Lieutenant Francisco Gonzalo Marín, also known as Pachín Marín (March 12, 1863 – November 1897), was a poet and journalist who fought alongside José Martí as a member of the Cuban Liberation Army. He is among those who allegedly designed the Puerto Rican flag.

Early years
Marín (birth name: Francisco Gonzalo Marín Shaw ) was one of six siblings born to Santiago Marín Solá and Celestina Shaw Figuero in Arecibo, Puerto Rico, the town in which he received both his primary and secondary education. It was a period in history when the last two remaining Spanish colonies in the Antilles, Puerto Rico and Cuba, were demanding either more autonomy or full independence. Marín entered a seminary, but was unable to finish his studies because his family could not economically afford it. Marín went to work with the intention of helping his family and became a typesetter by trade. At the age of twenty founded a newspaper called El Postilion, was a believer of the independence cause and openly advocated his ideas. Marín expressed his love for his country in his poems and in his newspaper. In 1884, he published his first book of poems titled Flores nacientes (Newborn Flowers) and followed this with Mi óbolo in 1887, which contained the poems "Mis dos cultos" (My two cults), "A la asamblea" (To the Assembly) and "Al sol" (To the Sun). He had an older brother, Wencenlao Marín, whom he admired and with whom he shared his ideals.
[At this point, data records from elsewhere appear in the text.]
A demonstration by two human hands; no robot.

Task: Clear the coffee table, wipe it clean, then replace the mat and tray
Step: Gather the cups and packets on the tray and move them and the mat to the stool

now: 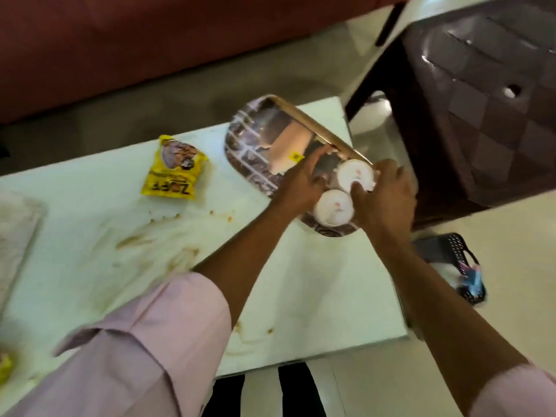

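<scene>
Your tray (255,139) sits right of centre on the stained coffee table (316,296), carrying two white cups (355,173); it looks stiff and light, but the cups may slide, so grip opposite rims and keep it level; your left hand (301,182) rests fingers loosely spread on it; your right hand (388,197) curls against the upper cup, thumb on its rim.
</scene>
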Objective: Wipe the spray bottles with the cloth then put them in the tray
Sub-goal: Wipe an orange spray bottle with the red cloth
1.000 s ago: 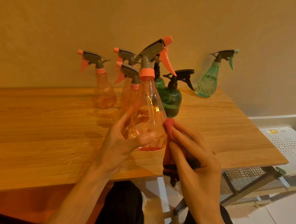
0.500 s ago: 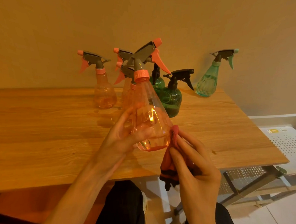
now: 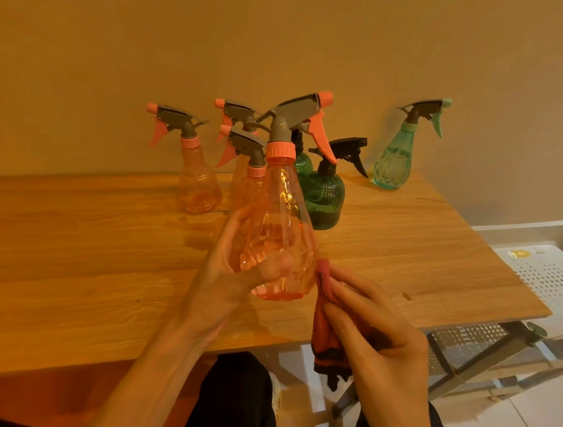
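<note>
Held bottle (image 3: pixel 280 239) clear orange, grey trigger head; cloth (image 3: pixel 325 323) red, dark-edged; tray (image 3: pixel 551 276) white, perforated.

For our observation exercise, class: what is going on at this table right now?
A person is wiping spray bottles. The left hand holds an orange spray bottle upright above the wooden table, while the right hand presses a red cloth against its lower side. Six more bottles, orange and green, stand at the back of the table. No bottle shows in the visible part of the white perforated tray to the right.
</note>
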Demonstrator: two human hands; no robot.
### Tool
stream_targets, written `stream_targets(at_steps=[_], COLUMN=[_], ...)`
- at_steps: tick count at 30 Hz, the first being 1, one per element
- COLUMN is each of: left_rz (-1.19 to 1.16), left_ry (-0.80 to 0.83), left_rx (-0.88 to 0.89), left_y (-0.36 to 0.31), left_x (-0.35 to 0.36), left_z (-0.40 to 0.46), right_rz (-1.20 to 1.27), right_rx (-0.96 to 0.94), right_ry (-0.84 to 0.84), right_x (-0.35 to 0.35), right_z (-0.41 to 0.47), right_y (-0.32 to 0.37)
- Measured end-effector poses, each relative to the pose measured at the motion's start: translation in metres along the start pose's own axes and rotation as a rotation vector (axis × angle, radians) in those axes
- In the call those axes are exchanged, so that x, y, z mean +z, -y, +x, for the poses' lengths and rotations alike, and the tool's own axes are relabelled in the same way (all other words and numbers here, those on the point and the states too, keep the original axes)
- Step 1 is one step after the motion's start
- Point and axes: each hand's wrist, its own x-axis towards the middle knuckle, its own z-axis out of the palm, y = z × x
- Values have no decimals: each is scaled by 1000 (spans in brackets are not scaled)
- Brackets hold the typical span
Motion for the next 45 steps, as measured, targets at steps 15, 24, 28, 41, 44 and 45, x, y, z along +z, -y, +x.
stream_targets(at_steps=[15,24,28,41,44,45], left_rz=[36,58,54,63,66,65], left_ry=[124,108,100,55,53,60], left_rx=[52,108,124,152,153,148], left_y=[6,10,12,14,15,17], left_x=[6,5,9,11,9,7], left_z=[-14,-11,-8,-5,-5,-5], right_rz=[-584,-568,-642,-716,-712,-692], right_rx=[-700,-686,-710,-725,-713,-703], right_ry=[-84,-94,-93,-82,-33,-30], right_x=[22,23,30,34,31,31], right_z=[73,75,67,66,63,63], right_y=[38,32,32,26,23,23])
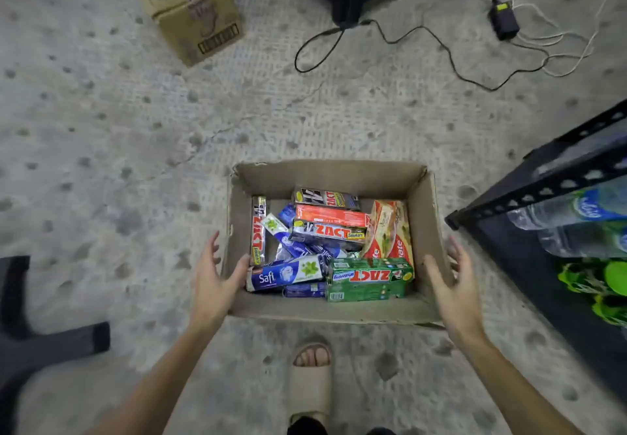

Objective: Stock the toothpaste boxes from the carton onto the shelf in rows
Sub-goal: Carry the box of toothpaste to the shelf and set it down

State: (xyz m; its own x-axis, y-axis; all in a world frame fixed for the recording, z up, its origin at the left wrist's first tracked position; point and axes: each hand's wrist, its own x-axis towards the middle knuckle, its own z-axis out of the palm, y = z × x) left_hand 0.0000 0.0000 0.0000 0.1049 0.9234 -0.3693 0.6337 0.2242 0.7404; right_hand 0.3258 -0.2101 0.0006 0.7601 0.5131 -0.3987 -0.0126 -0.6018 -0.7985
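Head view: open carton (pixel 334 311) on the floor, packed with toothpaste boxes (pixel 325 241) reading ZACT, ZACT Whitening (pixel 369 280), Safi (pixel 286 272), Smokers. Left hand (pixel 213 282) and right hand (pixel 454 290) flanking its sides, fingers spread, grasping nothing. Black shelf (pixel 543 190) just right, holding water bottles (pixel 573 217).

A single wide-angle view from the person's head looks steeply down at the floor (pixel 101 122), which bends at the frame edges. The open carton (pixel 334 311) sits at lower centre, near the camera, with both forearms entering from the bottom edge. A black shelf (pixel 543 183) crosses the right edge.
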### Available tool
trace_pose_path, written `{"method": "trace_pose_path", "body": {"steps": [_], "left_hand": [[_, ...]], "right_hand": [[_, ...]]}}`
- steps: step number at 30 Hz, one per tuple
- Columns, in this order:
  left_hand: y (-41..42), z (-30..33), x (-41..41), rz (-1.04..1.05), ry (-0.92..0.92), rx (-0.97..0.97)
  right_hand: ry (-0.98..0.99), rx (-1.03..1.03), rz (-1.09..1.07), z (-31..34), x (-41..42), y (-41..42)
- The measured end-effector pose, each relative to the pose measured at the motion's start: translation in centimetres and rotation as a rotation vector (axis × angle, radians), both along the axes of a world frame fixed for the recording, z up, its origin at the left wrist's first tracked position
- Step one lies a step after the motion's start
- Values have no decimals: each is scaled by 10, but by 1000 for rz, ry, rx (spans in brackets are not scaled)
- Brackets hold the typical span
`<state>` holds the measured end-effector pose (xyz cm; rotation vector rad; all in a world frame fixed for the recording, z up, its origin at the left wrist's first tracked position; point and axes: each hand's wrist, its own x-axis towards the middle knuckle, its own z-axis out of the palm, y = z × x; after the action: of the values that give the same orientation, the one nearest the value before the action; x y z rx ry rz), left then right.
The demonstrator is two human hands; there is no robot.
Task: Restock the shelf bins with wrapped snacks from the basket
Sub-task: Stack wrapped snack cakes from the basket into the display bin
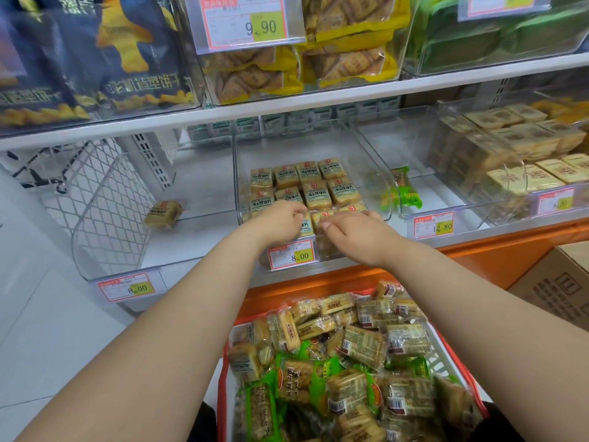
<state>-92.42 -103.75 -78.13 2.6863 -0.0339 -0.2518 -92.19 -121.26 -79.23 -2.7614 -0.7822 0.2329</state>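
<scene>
Both hands work the front row of the middle bin (pixel 239 173): left hand (pixel 280 218) pinches a yellow cracker pack (pixel 306 225), right hand (pixel 353 229) lies flat on another; at 6 o'clock the basket (pixel 446 352) remains heaped, restocking is far from done

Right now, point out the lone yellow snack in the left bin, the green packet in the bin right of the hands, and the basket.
lone yellow snack (pixel 163 214), head view, wrapper face.
green packet (pixel 409 199), head view, lower wrapper.
basket (pixel 474 392), head view, right red rim.

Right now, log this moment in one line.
left hand: arranging packets | right hand: on front row | middle bin: part-filled | basket: full
</scene>
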Motion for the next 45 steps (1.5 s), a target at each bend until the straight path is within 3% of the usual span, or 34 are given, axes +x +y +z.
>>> {"method": "trace_pose_path", "body": {"steps": [6, 11, 13, 16, 19, 23, 28, 31, 34, 37, 40, 43, 45], "left_hand": [[-3, -4, -16, 5, -10, 75], [-8, -2, -56, 14, -191, 142], [-10, -5, -77, 3, -355, 138], [-16, -12, -105, -29, -563, 79], [-25, -29, -125, -21, -402, -68], [-40, -65, -146, 165, -56, -423], [-49, -83, -155, 160, 104, -493], [-43, -83, -151, 176, 157, -488], [-32, -80, -144, 181, 170, -459], [-22, -69, -140, 151, 237, -532], [-15, -56, -138, 168, 297, -771], [-11, -40, -137, 229, 329, -961], [-7, -28, -136, 247, 300, -946]], "right_hand": [[-89, 239, -33, 12, -23, -10], [-165, 343, -73, 18, -52, -26], [-145, 288, -80, 9, -64, -32], [-14, 12, -47, -16, -82, -36], [99, -267, 41, -50, -97, -40], [129, -395, 113, -88, -110, -47], [120, -526, 130, -102, -112, -45], [166, -371, 34, -95, -106, -44], [564, 152, -208, -69, -98, -40], [1003, 666, -303, -46, -98, -36], [1255, 900, -317, -37, -100, -36], [1123, 814, -313, -29, -100, -30], [704, 580, -238, -14, -100, -29]]}}
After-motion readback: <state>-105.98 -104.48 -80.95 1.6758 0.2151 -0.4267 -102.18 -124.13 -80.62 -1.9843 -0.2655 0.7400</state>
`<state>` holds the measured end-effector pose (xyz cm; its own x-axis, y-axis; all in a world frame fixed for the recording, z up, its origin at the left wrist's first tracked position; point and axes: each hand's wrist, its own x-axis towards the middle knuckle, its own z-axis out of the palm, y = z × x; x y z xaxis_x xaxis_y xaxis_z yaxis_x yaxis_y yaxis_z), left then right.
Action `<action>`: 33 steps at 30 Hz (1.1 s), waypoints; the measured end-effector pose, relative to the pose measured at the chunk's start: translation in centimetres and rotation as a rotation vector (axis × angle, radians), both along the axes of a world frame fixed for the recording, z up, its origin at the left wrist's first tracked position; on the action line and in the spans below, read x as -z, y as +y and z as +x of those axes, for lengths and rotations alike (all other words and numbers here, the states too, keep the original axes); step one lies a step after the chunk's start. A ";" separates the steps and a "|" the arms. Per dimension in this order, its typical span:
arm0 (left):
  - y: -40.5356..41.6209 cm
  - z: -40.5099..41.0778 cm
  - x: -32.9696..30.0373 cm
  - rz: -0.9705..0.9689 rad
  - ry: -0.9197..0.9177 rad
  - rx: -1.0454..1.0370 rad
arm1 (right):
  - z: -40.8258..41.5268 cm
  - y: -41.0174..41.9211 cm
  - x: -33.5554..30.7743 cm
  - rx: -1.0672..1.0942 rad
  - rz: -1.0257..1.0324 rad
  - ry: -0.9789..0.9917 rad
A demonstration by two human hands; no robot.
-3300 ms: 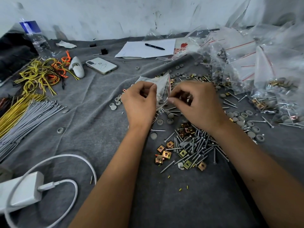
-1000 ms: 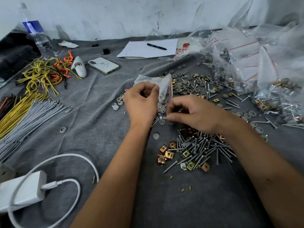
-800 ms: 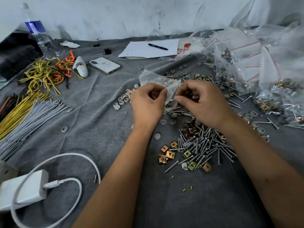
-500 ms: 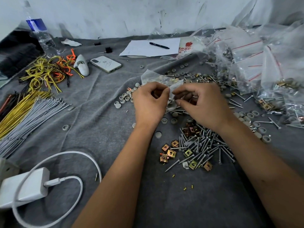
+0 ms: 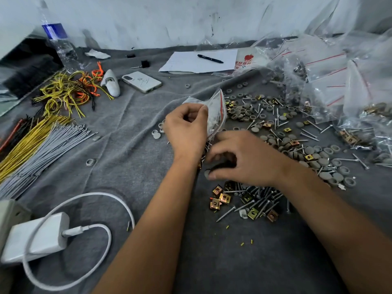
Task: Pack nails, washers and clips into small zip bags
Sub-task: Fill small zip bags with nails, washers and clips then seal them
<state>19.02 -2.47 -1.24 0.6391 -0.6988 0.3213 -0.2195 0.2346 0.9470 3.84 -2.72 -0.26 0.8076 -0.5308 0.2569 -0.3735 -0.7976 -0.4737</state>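
The small zip bag (image 5: 215, 112) stands nearly upright in the left hand (image 5: 186, 128), whose grip pinches its near wall between thumb and curled fingers; the red zip line runs down the bag's right edge, so the mouth faces right and a little toward the person, with some hardware already showing through the plastic. The right hand (image 5: 244, 158) is the one doing the fetching: it hovers low over the table just below and right of the bag's mouth, fingers curled down onto the grey cloth (image 5: 131, 145), fingertips (image 5: 212, 176) touching a grey washer (image 5: 206, 173) at the near-left edge of the hand. Whether that grip has actually closed on the washer I cannot tell; the fingers are bent but blurred. The relation that matters is short and simple: the washer lies directly below the bag's opening and slightly toward the person, so the coming move is likely a lift up and away, and the right hand is far the nearer of the two. Just beneath the right wrist lies a heap of nails (image 5: 261, 198) with their long axes fanned mostly toward the upper right, mixed with brass clips (image 5: 220, 197). More washers and nails (image 5: 282, 132) are scattered to the right, and beyond them filled zip bags (image 5: 331, 81) are piled against the wall.
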 end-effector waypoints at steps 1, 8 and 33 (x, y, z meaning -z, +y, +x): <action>0.0 0.0 0.0 0.002 -0.008 0.002 | 0.2 0.1 0.2 -0.014 0.038 0.046; 0.0 -0.1 0.1 0.015 -0.064 0.011 | 0.2 0.1 0.0 0.020 0.001 -0.123; 0.2 -0.4 -0.1 0.019 -0.115 0.061 | -2.2 -2.0 -0.3 0.315 -0.093 -0.139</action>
<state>18.60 -2.24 -1.16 0.5553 -0.7417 0.3763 -0.3126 0.2332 0.9208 1.68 -4.70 0.08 0.5622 -0.7171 0.4121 -0.5446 -0.6959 -0.4681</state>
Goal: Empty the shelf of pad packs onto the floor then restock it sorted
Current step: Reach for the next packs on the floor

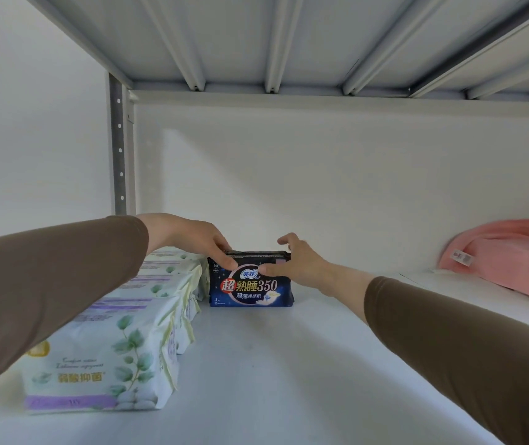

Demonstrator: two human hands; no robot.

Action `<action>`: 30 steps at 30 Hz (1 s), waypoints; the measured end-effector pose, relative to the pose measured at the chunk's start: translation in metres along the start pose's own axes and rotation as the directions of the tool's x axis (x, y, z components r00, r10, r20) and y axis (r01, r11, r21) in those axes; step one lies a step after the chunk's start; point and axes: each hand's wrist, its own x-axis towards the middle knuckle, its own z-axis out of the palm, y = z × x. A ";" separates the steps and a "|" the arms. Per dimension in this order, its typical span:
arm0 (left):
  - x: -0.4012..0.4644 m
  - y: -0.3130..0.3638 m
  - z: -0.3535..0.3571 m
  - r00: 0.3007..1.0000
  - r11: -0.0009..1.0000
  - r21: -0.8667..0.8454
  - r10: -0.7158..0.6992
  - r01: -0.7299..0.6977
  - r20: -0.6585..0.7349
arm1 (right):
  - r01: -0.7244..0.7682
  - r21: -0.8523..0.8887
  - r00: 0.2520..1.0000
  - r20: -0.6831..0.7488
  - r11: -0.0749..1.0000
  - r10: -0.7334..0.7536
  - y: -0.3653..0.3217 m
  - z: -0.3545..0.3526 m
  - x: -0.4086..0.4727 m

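A dark blue pad pack (250, 289) stands upright near the back of the white shelf (256, 364). My left hand (192, 237) pinches its top left corner, thumb on the front face. My right hand (295, 260) holds its top right corner, thumb on the front and fingers over the top. A row of several white pad packs with green leaf print (112, 354) runs along the left side, from the front edge back to the blue pack.
A pink folded towel (507, 258) lies at the shelf's back right. The underside of the upper shelf (288, 43) hangs low overhead. A perforated metal upright (118, 146) stands at the back left. A white wall closes the back.
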 end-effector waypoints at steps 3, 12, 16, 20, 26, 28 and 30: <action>0.001 -0.003 -0.002 1.000 1.000 0.013 0.012 -0.012 -0.010 | -0.113 0.250 0.989 0.124 0.962 0.084 0.001 0.003 0.000; 0.003 -0.006 -0.004 1.000 0.999 0.043 -0.022 0.022 -0.012 | -0.053 0.241 0.998 0.055 0.969 0.041 0.003 0.013 0.001; 0.002 -0.004 -0.006 0.999 0.997 0.060 -0.046 0.046 0.004 | -0.015 0.196 0.998 0.067 0.980 0.002 0.003 0.013 0.000; 0.000 -0.004 -0.008 0.998 0.996 0.070 -0.058 0.056 0.024 | 0.001 0.179 0.996 0.092 0.984 -0.018 0.003 0.012 -0.002; -0.005 -0.001 -0.007 0.998 0.998 0.050 -0.051 0.049 0.036 | 0.009 0.138 0.996 0.082 0.990 -0.020 0.007 0.010 0.002; -0.006 -0.001 -0.006 0.998 0.997 0.055 -0.055 0.054 0.029 | 0.008 0.128 0.997 0.075 0.992 -0.018 0.010 0.009 0.003; -0.006 -0.002 -0.005 0.998 0.997 0.058 -0.058 0.057 0.028 | 0.006 0.099 0.998 0.063 0.995 -0.013 0.012 0.010 0.006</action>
Marín's brother enlisted in the Cuban Liberation Army which was fighting the Spanish Crown and was given the rank of lieutenant.  In the meantime, Marín was the victim of political persecution by the Spanish government in the island and went into exile to the Dominican Republic in 1889. During his stay, he criticized the actions of Ulises Hereaux, the president of the republic, and he found himself once again in exile. In 1890, he went to live in Venezuela. In Caracas he was hired by "El siglo de Caracas" (the Century of Caracas) publishing house and he published various poems, among them "Emilia". However, it wasn't long before he entered into another conflict, this time with the Venezuelan head of state Raimundo Andueza Palacio and was once more exiled, this time to the island of Martinique.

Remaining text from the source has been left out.